Could USC build new medical school at Bull Street development?

USC School of Medicine in Columbia.
USC School of Medicine in Columbia.

University of South Carolina trustees Friday will consider building a new medical school campus on donated land in the Bull Street development.

USC trustee Eddie Floyd said building the $200 million campus on about 16 acres at the former state mental hospital site would give the state’s flagship university room to grow in that pocket of downtown Columbia.

Greenville developer Bob Hughes would donate the land, the Florence surgeon said.

USC also was considering building the new school on 14 acres it already owns near Palmetto Health Richland hospital, which partners with USC.

That land can remain open for future development if trustees approve building on the Bull Street property, which abuts Harden Street near the hospital, Floyd said.

“We want to build a health campus. We want to build not just a medical school. As time goes on, if we’ve got extra land, we can put a nursing school, pharmacy school – all of these – out there, too,” Floyd said. “If you’ve got enough land, and the need comes up to change, you’ve got a place to go.”

Columbia Mayor Steve Benjamin called the possibility of a new public health campus “a win all around to downtown Columbia and the university.”

Earlier this year, USC unsuccessfully lobbied S.C. lawmakers for $50 million to jump-start construction of the new campus.

Plans for the new campus include a new medical school, a life-science facility, a private medical-research office and a parking garage.

USC plans to move the school from its aging site, next to the Dorn Veterans Affairs Medical Center. The USC School of Medicine’s lease with the U.S. Department of Veteran Affairs for the Garners Ferry Road site ends in 2030.

USC officials have said the Garners Ferry building needs $75 million in improvements and that rent — now $1 a year — is expected to increase to $7.5 million a year under a new lease.

USC president Harris Pastides hinted Wednesday that a “major announcement” about a new medical school location would come soon. But USC officials would not say which location had been chosen.

The trustees’ agenda for their Friday meeting includes consideration of a “Bull Street Property Preliminary Land Acquisition Project.”

City leaders originally sold the public on redeveloping the Bull Street campus in part on the idea of putting the state-owned property on the city’s tax rolls.

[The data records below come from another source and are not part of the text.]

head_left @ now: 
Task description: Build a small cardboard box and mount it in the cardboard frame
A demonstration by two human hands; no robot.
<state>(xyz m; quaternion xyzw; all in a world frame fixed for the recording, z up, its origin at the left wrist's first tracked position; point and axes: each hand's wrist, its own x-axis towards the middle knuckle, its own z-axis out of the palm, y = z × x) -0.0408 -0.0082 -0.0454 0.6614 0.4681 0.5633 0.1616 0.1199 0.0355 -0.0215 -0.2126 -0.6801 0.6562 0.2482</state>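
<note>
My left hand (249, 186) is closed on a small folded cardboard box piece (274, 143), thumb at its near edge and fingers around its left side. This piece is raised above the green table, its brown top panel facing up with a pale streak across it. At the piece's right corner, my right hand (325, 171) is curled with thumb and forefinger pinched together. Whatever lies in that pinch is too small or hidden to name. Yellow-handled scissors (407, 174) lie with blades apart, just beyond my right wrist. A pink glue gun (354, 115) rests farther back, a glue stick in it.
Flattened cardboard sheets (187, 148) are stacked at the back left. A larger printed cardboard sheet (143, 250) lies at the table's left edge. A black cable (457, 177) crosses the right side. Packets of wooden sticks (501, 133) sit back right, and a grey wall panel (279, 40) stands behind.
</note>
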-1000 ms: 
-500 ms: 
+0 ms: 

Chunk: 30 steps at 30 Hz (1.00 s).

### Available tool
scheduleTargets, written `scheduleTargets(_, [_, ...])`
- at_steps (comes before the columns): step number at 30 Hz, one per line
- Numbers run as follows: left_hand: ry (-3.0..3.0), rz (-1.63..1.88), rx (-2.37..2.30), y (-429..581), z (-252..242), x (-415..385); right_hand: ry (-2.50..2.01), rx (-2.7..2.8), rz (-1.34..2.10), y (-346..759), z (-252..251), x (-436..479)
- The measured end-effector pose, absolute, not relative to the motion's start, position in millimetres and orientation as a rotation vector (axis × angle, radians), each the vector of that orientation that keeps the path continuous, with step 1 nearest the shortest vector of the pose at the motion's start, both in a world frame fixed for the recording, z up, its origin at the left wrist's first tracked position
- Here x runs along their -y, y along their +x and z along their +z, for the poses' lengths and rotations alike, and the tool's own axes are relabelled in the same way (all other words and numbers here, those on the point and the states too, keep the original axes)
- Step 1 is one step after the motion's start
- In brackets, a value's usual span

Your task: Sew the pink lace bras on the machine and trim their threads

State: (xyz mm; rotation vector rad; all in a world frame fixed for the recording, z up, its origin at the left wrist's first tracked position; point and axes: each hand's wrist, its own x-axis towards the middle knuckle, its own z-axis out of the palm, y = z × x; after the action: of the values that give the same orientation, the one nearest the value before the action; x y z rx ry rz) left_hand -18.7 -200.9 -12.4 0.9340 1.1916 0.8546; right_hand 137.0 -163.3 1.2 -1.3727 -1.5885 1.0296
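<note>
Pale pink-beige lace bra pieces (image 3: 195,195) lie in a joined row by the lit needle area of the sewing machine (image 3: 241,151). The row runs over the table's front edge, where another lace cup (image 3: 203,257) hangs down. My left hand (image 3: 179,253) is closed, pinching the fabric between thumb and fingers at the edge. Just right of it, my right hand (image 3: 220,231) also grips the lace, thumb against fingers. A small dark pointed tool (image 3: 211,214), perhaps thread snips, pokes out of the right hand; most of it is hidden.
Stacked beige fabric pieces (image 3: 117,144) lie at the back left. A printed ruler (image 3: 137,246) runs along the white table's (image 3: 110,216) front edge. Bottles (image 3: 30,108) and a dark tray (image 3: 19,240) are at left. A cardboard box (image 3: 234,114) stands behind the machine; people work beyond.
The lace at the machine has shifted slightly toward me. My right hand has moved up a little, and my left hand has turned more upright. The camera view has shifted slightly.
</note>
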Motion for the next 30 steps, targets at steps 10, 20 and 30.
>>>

Columbia has committed nearly $100 million in public money to the Bull Street property, including $30 million to build the Columbia Fireflies’ baseball stadium.

But if USC’s medical school builds on the site, 16 of its 181 acres would remain tax exempt.

City Councilman Howard Duvall said Thursday he hopes the city and USC can reach a financial agreement soon that covers the cost of services that the city provides around the school’s sprawling downtown campus.

“We have talked to them and hope to have something firm soon,” Duvall said.

Efforts to reach Hughes Thursday were unsuccessful.